Ela andou desesperada pelo local, que não tinha marcas de sangue, Samylla não pode deixar de sentir-se aliviada. A garota estava tão fora de si, que as pessoas lhe pareciam vultos. Finalmente ela encontra Chris, mas não de uma maneira boa. Na verdade, ela não vê Christian propriamente dito e sim, algo coberto por uma lona negra. Samylla se aproxima, ninguém tentou impedi-la. Ela retirou a lona que cobria o corpo. Christian tinha a pele pálida, lábios roxos, sua testa estava suja de sangue. Ao vê-lo, Samylla começa a chorar desesperadamente. Ela chorou por Christian e por seu pai. Eram muitas pessoas importantes para serem perdidas em um curto espaço de tempo, era demais pra ela. A jovem não queria acreditar que aquilo é real. Sua cabeça latejava. Era muito pra assimilar. Samylla acabou desmaiando ao lado do cadáver de Christian.

Ela acorda em casa. O dia acaba passando rápido e quando Samylla nota, já está no velório de Christian. Mesmo ele estando ali no caixão, Samylla não sentia que era o seu Christian ali. Ela não conseguia vê-lo com os mesmos olhos de quando ele ainda vivia. A garota não sabia o quê, mas algo a incomodava. Não era possível que o efeito atordoador do acidente durasse tanto. Ela sentia que vivia cada momento, mas tudo passava tão vago. Ela não sabia explicar, mas tudo acontecia rápido demais.

Tão rápido que quando se dá por si, está no enterro de Christian. Um padre estava em frente ao caixão suspenso sob a cova. Ele soltava algumas palavras que Samylla nem prestou atenção. Samylla ainda se sentia dopada. Quando por fim o caixão desceu, ela se aproximou e olhou dentro da cova.
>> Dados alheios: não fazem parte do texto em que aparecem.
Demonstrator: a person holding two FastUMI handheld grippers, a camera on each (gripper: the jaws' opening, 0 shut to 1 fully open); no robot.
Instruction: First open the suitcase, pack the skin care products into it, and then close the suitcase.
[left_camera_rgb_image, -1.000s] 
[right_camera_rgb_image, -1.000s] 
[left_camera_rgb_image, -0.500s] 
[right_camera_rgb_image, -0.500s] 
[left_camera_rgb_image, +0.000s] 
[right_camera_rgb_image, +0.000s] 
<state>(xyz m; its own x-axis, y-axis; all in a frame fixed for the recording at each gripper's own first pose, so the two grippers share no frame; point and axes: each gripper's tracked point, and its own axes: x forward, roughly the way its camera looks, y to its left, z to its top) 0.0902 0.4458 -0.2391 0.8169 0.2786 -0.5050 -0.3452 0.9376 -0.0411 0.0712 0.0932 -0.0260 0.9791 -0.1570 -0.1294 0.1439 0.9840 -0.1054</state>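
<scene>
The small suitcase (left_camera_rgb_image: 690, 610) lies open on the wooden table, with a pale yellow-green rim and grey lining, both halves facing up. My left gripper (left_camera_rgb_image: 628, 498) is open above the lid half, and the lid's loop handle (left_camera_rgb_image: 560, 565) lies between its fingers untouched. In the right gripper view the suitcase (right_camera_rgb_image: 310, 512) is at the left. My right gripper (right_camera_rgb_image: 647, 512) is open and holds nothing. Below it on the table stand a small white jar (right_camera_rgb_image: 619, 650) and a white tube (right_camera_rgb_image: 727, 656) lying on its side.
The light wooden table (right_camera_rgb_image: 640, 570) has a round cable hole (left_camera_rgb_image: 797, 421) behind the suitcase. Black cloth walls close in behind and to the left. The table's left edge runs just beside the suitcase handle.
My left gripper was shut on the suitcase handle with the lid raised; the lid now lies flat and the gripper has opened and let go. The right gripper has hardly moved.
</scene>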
A garota começou a ter um sentimento de culpa, já que ela não estava triste. Enquanto ela estava ali, aquilo era algo que não afetava-a. A cada pá de terra sobre o caixão, Samylla se sentia mais distante daquela realidade. Era como o vento frio da madrugada expulsando sua mente dali. Era estranho, mas ela sentia um frio incomum. O local se esvaziou, mas Samylla não vira ninguém sair, sua mente estava muito longe. Ela não levou casaco, também estava tão distraída. Ela nem se lembrava do percurso até o cemitério. Vendo que todos haviam ido embora, ela resolveu sair também.

Ela se abraçava por causa do frio, e o arrepio na sua nuca continuava. Saindo pelo portão, ela vê um homem. Cabelos meio grisalhos, cobertos por um chapéu Fedora preto. Usava um casaco marrom sobre uma camisa vermelha, um calça jeans meio surrada, com um tênis branco. Este homem não aparentava ser muito velho, mas sim cansado, talvez quarenta anos. Esse homem era Caio Grummord, o pai de Samylla.